■ **Records provided**
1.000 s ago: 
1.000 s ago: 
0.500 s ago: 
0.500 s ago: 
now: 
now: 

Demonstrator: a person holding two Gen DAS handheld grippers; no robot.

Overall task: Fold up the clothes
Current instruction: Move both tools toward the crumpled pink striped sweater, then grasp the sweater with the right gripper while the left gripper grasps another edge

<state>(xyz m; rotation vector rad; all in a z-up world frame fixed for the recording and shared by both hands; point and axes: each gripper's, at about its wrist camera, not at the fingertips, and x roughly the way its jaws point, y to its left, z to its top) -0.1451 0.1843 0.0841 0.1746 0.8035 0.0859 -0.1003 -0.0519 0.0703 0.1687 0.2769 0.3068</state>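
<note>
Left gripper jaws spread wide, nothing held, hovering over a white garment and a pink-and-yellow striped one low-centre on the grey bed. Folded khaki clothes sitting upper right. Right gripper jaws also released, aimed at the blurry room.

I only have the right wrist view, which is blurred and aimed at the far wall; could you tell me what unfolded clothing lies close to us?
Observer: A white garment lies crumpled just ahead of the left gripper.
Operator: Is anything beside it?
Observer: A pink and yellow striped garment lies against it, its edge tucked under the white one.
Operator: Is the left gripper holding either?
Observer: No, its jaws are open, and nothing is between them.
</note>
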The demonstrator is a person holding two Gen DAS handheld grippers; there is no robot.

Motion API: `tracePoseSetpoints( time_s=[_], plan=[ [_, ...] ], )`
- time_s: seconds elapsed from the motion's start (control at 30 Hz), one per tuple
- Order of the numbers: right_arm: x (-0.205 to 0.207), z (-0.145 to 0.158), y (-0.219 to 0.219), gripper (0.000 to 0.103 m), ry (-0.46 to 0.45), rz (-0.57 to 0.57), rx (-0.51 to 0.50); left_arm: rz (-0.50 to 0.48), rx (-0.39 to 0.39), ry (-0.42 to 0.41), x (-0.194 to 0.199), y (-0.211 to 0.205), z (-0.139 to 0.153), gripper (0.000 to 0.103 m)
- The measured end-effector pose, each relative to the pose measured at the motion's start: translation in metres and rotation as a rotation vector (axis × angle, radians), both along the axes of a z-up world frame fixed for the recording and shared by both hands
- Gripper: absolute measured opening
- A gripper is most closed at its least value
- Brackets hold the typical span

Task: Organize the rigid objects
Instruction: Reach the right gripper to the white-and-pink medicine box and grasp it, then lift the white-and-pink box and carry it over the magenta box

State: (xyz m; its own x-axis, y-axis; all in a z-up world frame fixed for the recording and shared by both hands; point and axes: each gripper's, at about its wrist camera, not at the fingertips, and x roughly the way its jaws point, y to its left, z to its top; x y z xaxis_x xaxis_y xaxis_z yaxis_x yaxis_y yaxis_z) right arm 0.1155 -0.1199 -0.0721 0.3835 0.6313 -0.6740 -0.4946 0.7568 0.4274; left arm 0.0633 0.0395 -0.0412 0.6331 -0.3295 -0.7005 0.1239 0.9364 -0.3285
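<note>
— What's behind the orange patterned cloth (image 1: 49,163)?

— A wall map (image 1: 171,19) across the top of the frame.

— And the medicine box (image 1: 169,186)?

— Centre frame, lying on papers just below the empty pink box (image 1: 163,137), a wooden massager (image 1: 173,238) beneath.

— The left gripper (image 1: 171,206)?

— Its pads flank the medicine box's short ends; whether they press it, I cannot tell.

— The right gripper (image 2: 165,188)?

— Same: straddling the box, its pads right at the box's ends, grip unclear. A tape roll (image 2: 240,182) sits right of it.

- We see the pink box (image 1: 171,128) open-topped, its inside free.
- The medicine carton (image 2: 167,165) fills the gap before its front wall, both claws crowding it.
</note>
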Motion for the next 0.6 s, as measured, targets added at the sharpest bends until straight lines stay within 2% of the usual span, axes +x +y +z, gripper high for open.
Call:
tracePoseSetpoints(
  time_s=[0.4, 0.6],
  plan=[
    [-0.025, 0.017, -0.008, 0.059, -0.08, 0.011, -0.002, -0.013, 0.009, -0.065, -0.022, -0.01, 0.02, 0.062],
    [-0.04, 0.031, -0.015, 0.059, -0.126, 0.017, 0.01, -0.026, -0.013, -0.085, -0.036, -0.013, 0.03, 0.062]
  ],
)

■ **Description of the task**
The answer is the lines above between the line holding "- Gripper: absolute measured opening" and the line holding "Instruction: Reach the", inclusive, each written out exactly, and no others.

■ **Final answer**
- Gripper: absolute measured opening
- A gripper is most closed at its least value
- Brackets hold the typical span

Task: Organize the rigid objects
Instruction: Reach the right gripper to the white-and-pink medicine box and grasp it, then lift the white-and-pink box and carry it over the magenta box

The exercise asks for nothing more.